The convergence from opposite ends of human authority — moral and commercial — is the data point that Wagman says policymakers cannot dismiss. She's right about that. The fact that Christopher Olah was in the Vatican at all is a signal that Anthropic views external governance pressure not as a threat to manage but as a structural necessity for the industry to function with any long-term credibility. The fact that Leo chose to frame his first encyclical around AI — not climate, not war, not poverty, but AI — tells you something about the moral weight the Catholic Church assigns to this specific question at this specific moment.

Sources

  1. Dr. Shlomit Wagman — "I helped design the system that brought down ISIS financing. I've got an AI governance idea the Pope and Anthropic would both like." Fortune, May 30, 2026. fortune.com

  2. Anthropic — Full text of Christopher Olah's remarks at the Vatican presentation of Magnifica Humanitas, May 25, 2026. anthropic.com

  3. National Catholic Reporter — "Pope Leo, Anthropic co-founder call for church-tech ethics partnership at 'Magnifica Humanitas' release," May 25, 2026. ncronline.org

  4. National Catholic Reporter — "Pope Leo calls to 'disarm' AI in major document, warns of technologic threats to humanity," May 31, 2026. ncronline.org

  5. TIME — "Pope Leo Uses First Major Papal Text to Warn About Dangers of AI," May 25, 2026. 42,300-word encyclical confirmed. time.com

  6. National Catholic Reporter — "Why is AI company Anthropic helping launch Pope Leo XIV's encyclical?" ncronline.org

  7. PBS NewsHour — "Pope Leo XIV to launch his first encyclical on artificial intelligence with Anthropic's co-founder," May 2026. Vatican presentation format confirmed. pbs.org

  8. America Magazine — "Pope Leo will publish first encyclical, 'Magnifica Humanitas,' on preserving humanity in the A.I. age on May 25." Signing date confirmed as May 15 — 135 years after Leo XIII's Rerum Novarum. americamagazine.org

  9. Dario Amodei quote — "the next tier of risk is actually AI companies themselves" — cited in Wagman's Fortune piece, May 30, 2026.

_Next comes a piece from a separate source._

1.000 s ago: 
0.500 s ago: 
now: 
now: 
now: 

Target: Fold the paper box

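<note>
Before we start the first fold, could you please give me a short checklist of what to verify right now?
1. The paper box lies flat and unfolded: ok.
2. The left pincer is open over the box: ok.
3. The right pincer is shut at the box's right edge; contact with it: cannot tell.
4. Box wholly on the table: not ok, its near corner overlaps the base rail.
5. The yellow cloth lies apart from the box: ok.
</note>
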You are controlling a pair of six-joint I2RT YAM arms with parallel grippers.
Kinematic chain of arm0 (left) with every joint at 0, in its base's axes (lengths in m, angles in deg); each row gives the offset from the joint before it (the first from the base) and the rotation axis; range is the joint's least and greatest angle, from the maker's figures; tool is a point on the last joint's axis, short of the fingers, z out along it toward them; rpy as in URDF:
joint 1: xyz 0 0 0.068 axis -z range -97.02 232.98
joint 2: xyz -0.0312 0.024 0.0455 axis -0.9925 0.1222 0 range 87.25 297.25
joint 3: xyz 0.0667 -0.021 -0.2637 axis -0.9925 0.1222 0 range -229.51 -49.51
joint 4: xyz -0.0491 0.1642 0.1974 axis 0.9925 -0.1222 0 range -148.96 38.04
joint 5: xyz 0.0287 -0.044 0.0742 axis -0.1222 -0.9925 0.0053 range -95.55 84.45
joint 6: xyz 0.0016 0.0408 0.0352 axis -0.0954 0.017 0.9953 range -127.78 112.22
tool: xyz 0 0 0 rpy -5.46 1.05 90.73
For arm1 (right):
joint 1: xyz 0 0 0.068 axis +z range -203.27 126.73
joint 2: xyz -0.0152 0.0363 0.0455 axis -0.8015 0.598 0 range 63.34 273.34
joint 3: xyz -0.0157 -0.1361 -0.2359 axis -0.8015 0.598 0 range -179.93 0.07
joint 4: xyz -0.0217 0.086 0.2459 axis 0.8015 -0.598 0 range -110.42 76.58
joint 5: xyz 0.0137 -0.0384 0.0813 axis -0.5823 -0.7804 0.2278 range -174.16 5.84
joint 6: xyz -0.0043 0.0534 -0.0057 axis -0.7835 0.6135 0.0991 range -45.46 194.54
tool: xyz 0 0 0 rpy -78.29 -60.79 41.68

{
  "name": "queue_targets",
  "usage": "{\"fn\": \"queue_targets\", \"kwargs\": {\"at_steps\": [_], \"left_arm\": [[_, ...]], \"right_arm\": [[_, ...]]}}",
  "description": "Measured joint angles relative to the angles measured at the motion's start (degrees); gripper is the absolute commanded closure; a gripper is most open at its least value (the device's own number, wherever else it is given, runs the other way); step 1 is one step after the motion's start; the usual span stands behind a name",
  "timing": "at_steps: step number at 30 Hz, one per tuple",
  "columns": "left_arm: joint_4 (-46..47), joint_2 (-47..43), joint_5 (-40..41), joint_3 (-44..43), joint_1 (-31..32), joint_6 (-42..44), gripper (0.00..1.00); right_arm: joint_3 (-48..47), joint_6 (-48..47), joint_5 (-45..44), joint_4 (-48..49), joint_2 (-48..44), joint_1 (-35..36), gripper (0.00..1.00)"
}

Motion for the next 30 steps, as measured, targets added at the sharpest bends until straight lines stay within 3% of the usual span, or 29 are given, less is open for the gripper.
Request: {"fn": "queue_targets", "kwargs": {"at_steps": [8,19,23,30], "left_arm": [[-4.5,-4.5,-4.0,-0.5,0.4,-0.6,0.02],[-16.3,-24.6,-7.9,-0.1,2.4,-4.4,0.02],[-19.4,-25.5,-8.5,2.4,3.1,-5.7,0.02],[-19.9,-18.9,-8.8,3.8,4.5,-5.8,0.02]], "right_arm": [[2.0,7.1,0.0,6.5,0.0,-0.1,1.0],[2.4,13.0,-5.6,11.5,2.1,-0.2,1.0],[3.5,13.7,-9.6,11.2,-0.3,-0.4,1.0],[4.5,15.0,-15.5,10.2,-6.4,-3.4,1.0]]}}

  10. UN Global Dialogue on AI Governance — July 6-7, 2026, Geneva. GetAIGovernance.net coverage

  11. AI Compliance Certifications, Frameworks, and Laws Explained — GetAIGovernance.net.

Our Take

AI GOVERNANCE TAKE

The FATF model argument is the most operationally grounded proposal for international AI governance architecture that has been put forward by anyone with the direct experience to evaluate whether it would actually work. Wagman isn't speculating about whether distributed accountability across governments and private sector actors is achievable at scale. She helped build a version of it that functioned well enough to disrupt ISIS financing across more than 120 countries. That's a meaningful data point about what's possible, and it makes her proposal worth taking seriously in a policy conversation that has generated a lot of declarations and very few mechanisms with real enforcement teeth.

The enterprise governance implication is direct. The accountability gap that shows up at the international level — everyone understands the risk, nobody has the incentive to solve it alone — is the same gap that shows up inside organizations whose AI governance programs produce documentation without producing accountable human action. The fix at both levels is the same: shared norms, outcome-based criteria, independent review, and consequences that are real. Governance theater exists at every scale. The structural solution is identical regardless of which scale you're working at.